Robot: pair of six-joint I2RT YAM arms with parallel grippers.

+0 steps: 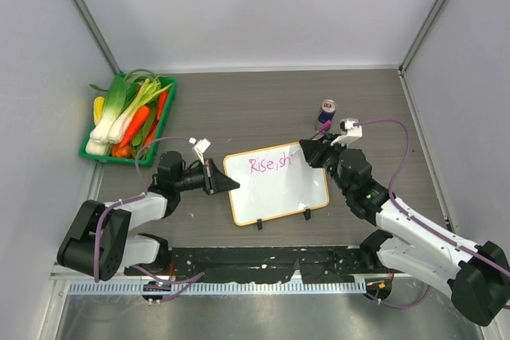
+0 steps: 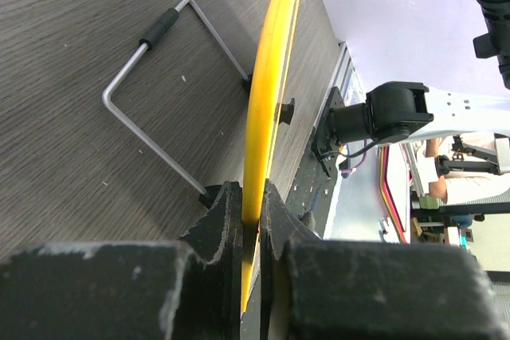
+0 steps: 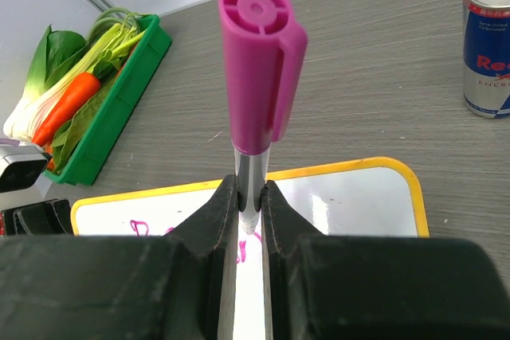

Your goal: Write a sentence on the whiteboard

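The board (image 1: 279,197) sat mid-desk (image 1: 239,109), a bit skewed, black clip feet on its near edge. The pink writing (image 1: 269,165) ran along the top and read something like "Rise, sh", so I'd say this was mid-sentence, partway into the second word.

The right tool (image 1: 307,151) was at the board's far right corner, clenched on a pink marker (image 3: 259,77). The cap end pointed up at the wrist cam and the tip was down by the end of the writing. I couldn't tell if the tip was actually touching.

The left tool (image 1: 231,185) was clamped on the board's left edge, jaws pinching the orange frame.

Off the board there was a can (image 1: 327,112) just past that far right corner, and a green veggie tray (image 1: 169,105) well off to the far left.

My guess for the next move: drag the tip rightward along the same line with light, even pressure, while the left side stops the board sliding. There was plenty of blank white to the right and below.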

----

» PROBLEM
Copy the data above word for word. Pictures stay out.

» SOLUTION TO THE EXERCISE
Robot: pair of six-joint I2RT YAM arms with parallel grippers.

+0 steps: 
+0 steps: 
+0 steps: 

Your goal: Write a sentence on the whiteboard

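The board (image 1: 279,197) sat mid-desk (image 1: 239,109), a bit skewed, black clip feet on its near edge. The pink writing (image 1: 269,165) ran along the top and read something like "Rise, sh", so I'd say this was mid-sentence, partway into the second word.

The right tool (image 1: 307,151) was at the board's far right corner, clenched on a pink marker (image 3: 259,77). The cap end pointed up at the wrist cam and the tip was down by the end of the writing. I couldn't tell if the tip was actually touching.

The left tool (image 1: 231,185) was clamped on the board's left edge, jaws pinching the orange frame.

Off the board there was a can (image 1: 327,112) just past that far right corner, and a green veggie tray (image 1: 169,105) well off to the far left.

My guess for the next move: drag the tip rightward along the same line with light, even pressure, while the left side stops the board sliding. There was plenty of blank white to the right and below.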

The exercise has nothing more to it.